Fiona Culley, BSc, RGN, DPSN, CertEd (FE), is senior lecturer in nursing, University of Hertfordshire

Nurses who care for or treat people with compromised tissue viability face great challenges in an increasingly litigious climate. Making a Difference (Department of Health, 1999) outlines the changing roles of nurses, midwives and health visitors, all of which are associated with greater levels of accountability. With the introduction of clinical governance, the Health Act 1999 imposed a statutory duty for the maintenance of quality care on health authorities, trusts and primary care groups.


Nurses who care for or treat people with compromised tissue viability face great challenges in an increasingly litigious climate. Making a Difference (Department of Health, 1999) outlines the changing roles of nurses, midwives and health visitors, all of which are associated with greater levels of accountability.
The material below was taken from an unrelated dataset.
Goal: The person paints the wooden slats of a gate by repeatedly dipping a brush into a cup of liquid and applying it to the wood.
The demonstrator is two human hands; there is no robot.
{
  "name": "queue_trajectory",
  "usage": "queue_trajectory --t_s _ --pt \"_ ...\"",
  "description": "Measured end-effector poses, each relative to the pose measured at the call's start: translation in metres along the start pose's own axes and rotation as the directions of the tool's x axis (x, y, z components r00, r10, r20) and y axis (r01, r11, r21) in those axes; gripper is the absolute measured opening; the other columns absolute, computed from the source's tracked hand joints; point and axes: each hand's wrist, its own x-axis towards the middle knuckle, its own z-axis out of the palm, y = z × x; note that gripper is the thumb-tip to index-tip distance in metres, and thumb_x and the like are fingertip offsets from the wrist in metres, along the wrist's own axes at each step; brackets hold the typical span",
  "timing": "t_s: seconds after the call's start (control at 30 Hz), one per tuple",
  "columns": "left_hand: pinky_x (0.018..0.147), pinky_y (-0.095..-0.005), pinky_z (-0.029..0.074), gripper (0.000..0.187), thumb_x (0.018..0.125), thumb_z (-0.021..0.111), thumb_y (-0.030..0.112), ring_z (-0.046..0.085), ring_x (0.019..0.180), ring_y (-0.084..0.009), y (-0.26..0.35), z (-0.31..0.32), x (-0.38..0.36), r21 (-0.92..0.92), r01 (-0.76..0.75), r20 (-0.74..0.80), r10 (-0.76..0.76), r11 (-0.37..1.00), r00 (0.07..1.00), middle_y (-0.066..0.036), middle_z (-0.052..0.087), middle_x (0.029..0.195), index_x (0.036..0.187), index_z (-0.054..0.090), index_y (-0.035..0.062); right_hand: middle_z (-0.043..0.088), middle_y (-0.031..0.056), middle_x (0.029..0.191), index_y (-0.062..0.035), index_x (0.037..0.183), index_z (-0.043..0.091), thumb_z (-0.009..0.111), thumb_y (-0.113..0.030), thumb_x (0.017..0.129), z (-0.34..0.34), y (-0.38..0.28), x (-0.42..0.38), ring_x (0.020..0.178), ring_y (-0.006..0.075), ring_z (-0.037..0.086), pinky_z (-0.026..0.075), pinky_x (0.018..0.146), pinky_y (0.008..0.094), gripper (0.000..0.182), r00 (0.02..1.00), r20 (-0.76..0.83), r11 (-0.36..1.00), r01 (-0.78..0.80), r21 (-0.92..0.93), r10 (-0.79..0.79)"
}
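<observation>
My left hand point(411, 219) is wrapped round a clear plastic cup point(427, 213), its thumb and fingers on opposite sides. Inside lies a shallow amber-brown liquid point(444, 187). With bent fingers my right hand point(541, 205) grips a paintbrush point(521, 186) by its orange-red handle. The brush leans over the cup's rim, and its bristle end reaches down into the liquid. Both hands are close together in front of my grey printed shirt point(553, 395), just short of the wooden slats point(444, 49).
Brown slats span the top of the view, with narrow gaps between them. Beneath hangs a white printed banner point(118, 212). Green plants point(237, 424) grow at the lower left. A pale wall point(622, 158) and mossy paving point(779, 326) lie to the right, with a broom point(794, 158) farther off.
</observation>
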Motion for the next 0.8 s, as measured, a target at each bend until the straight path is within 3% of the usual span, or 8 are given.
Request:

With the introduction of clinical governance, the Health Act 1999 imposed a statutory duty for the maintenance of quality care on health authorities, trusts and primary care groups.



These changes have increased the need for structured risk-management strategies that protect both patients and practitioners.



Quality and accountability are brought together in definitions of clinical governance. Nurses and other health care professionals can contribute by accessing appropriate information to support care and treatment decisions, and implementing policy monitoring through clinical risk management.



Setting national and local standards and learning the lessons of past incidents are also important aspects of clinical governance (Lugon and Secker-Walker, 1999).



The lessons to be learnt
In relation to tissue viability, a number of lessons have been learnt, particularly regarding pressure ulcers. Tingle (1997) reports several cases of poor pressure area care in UK acute hospital trusts and nursing homes. Poor communication, insufficient documentation and non-reflective practice were contributory factors in all cases, and awards of between £4,500 and £12,500 were paid in compensation for pain and suffering and inadequate risk assessment.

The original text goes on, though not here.